Your answer should be only the lines below from the one with "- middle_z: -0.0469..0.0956" to the one with "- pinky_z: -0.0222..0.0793", repeated exactly, ends included.
===== Information supplied
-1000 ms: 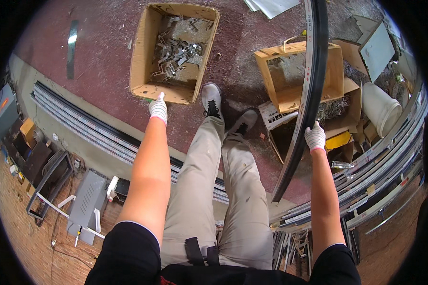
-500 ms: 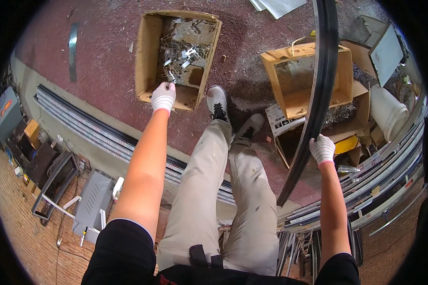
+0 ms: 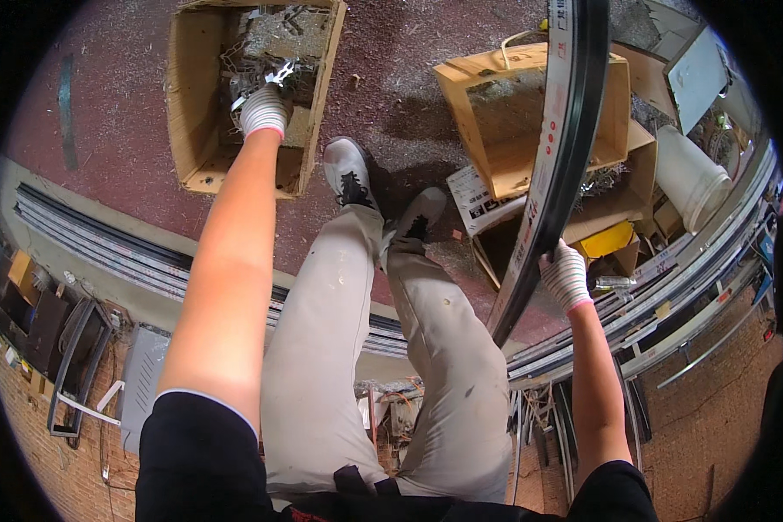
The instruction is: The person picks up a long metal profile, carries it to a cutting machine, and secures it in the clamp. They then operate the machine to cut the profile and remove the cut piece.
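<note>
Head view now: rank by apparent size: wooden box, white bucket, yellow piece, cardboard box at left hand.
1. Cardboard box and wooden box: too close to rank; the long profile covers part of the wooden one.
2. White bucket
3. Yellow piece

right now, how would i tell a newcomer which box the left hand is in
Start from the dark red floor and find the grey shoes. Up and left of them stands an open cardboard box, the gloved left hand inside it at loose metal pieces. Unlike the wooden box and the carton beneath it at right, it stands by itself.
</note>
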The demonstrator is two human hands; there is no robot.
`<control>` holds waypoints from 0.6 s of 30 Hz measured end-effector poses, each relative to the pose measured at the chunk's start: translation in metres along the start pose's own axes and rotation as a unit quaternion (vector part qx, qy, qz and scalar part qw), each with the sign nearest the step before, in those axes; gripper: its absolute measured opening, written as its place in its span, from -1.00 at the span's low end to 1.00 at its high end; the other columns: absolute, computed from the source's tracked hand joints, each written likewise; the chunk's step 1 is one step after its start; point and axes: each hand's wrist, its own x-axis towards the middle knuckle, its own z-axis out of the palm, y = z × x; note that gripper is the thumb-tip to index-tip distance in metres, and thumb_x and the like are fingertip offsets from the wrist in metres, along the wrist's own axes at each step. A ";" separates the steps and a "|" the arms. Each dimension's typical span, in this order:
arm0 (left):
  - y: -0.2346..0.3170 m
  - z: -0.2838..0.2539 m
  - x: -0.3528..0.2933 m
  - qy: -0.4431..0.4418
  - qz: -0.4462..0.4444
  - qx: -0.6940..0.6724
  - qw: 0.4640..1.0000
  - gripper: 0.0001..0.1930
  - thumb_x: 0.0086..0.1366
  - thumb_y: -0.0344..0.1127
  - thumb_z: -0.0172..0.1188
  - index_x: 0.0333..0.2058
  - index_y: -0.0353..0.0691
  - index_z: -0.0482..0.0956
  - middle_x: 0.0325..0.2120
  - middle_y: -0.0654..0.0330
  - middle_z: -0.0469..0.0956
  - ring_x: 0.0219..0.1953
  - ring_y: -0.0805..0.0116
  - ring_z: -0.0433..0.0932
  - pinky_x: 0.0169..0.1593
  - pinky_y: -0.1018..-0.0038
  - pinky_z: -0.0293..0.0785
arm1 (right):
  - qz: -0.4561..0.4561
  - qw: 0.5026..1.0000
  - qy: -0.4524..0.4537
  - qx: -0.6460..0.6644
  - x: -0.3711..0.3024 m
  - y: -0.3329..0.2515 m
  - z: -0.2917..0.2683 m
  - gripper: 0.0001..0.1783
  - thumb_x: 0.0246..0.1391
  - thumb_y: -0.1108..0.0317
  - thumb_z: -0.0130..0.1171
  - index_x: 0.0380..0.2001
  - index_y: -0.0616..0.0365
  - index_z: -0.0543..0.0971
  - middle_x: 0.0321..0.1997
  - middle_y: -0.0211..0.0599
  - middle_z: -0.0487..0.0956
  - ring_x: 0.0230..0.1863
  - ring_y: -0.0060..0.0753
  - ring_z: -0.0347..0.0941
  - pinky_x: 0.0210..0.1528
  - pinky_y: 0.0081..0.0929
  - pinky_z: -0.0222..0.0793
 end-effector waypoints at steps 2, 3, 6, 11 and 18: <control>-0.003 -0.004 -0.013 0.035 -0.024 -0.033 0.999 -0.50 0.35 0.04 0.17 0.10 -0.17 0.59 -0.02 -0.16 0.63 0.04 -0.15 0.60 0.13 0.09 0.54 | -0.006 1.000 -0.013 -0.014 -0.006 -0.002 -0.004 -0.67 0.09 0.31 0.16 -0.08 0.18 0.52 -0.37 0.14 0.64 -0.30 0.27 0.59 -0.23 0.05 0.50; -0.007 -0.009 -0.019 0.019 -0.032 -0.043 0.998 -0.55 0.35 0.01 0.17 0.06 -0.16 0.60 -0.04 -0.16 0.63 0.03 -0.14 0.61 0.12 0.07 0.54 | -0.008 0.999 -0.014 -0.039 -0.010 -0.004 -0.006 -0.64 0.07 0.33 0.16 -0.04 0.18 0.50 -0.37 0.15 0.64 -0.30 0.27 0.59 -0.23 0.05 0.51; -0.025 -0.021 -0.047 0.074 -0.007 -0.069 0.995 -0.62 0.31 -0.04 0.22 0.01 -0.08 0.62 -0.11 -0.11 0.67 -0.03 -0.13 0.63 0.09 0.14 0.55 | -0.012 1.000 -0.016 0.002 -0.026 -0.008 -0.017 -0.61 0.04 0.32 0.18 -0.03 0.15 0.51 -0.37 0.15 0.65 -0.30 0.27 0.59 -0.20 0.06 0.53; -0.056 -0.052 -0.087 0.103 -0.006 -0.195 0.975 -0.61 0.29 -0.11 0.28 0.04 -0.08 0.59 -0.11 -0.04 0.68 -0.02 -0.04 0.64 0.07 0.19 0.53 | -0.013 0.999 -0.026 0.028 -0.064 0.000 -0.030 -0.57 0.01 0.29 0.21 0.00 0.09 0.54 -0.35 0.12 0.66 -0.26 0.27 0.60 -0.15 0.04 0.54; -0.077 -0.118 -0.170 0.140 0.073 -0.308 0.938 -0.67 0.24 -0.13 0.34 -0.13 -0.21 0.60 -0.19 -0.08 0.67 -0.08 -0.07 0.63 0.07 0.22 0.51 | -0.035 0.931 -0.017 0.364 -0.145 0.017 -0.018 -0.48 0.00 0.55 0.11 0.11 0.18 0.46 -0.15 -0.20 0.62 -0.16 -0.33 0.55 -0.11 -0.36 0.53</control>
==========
* Finished task *
  - middle_z: -0.0469..0.0956
  - ring_x: 0.0219..0.1953
  - ring_y: -0.0805..0.0116
  - ring_z: -0.0433..0.0932
  - pinky_x: 0.0169..0.1593
  - pinky_y: -0.1018..-0.0038
  - pinky_z: -0.0293..0.0785
arm1 (right):
  - qz: -0.4561..0.4561
  - qw: 0.5026..1.0000
  - qy: -0.4524..0.4537
  - qx: -0.6460..0.6644
  - x: -0.3711..0.3024 m
  - y: -0.3329..0.2515 m
  - z: -0.2917..0.2683 m
  - gripper: 0.0001..0.1783
  - thumb_x: 0.0246..0.1391
  - thumb_y: -0.1108..0.0317
  - thumb_z: -0.0130..0.1171
  - index_x: 0.0380..0.2001
  - index_y: -0.0616..0.0365
  - index_z: -0.0543..0.0971
  - middle_x: 0.0321..0.1997
  - middle_y: -0.0211..0.0599
  - middle_z: -0.0487..0.0956
  - ring_x: 0.0230..0.1863
  - ring_y: -0.0060..0.0753
  - ring_z: -0.0347..0.0941
  - pinky_x: 0.0210..0.1528
  - pinky_y: 0.0081..0.0929
  - pinky_z: -0.0222..0.0793

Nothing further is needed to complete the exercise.